China Driving Demand for Material Handling Equipment

Aug. 3, 2016
The market is expected to grow 5.3% percent per year through 2020 and will hit $176 billion.  

The market for material handling equipment is expected to grow at a fast clip; 5.3% percent per year through 2020.

This increase is largely driven by China according to a new report by The Freedonia Group.

Sales will hit $176 billion by 2020.

In Japan, the U.S., and Western Europe, sales of material handling machinery will climb at a somewhat more restrained pace during the 2015-2020 period, than in developing countries. Growth will be largely spurred by replacement product demand. 

A variety of factors impact material handling replacement patterns in developed countries, including the overall economic environment, access to financing, and the development of new, technologically advanced models that offer efficiency and productivity advantages. 

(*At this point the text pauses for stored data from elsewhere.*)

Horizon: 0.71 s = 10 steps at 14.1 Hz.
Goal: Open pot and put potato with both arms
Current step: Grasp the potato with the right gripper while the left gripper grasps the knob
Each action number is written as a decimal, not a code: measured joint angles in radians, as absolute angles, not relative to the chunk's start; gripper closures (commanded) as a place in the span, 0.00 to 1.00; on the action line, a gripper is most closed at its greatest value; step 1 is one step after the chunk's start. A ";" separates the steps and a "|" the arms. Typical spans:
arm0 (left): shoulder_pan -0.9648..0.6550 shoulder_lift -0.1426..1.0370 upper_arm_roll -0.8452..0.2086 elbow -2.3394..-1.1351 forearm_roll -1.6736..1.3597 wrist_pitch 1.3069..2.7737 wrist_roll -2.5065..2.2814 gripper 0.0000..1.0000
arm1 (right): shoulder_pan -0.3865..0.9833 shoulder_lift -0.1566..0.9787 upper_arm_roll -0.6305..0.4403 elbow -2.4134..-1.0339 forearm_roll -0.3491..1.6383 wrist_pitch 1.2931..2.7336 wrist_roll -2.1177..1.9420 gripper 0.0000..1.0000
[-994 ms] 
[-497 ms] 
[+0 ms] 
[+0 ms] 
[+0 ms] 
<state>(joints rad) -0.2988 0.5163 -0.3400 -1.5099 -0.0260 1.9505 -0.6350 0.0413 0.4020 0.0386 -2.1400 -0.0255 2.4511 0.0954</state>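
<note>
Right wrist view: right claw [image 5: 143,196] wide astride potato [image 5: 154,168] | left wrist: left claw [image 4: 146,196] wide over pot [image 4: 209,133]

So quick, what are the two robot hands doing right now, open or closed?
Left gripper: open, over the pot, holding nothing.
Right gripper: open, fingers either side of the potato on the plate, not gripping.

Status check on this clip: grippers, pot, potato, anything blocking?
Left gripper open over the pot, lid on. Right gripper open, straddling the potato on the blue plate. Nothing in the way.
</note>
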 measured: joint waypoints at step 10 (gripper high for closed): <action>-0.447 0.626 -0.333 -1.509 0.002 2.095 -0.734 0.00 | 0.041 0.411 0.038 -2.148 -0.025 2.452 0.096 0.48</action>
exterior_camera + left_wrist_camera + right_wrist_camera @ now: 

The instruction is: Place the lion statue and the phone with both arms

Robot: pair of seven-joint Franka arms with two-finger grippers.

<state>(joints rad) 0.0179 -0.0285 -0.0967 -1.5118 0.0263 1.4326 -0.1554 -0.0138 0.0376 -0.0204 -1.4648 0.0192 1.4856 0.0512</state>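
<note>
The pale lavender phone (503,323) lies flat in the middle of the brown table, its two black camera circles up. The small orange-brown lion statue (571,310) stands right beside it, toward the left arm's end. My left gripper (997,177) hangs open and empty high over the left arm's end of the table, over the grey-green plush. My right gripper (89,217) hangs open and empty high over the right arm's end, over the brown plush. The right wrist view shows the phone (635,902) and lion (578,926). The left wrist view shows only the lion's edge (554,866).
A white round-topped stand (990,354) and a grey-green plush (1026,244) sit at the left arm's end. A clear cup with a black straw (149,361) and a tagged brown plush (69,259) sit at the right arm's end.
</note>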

Most mature markets will see sales conditions improve through 2020, although they are generally projected to register slower growth than their industrializing counterparts.  Additional government spending on public infrastructure, growth in logistics and transportation industries, and the adoption of new material handling technologies will contribute to gains in many mature markets. 

Automated storage and retrieval systems and automated guided vehicle equipment are forecast to register faster demand gains than all other product types.  Growth for these products will be bolstered by rising global manufacturing activity and the expansion of the world’s logistics and transportation industries. 

As industrial enterprises around the world adopt advanced manufacturing techniques, build new factories and warehouses, and upgrade existing facilities, they will purchase new automated storage and retrieval systems and automated guided vehicles because they offer efficiency and productivity gains and reduce labor costs.

Logistics and transportation firms will also increase spending on these products to satisfy growing demand for their services and boost the efficiency of their operations.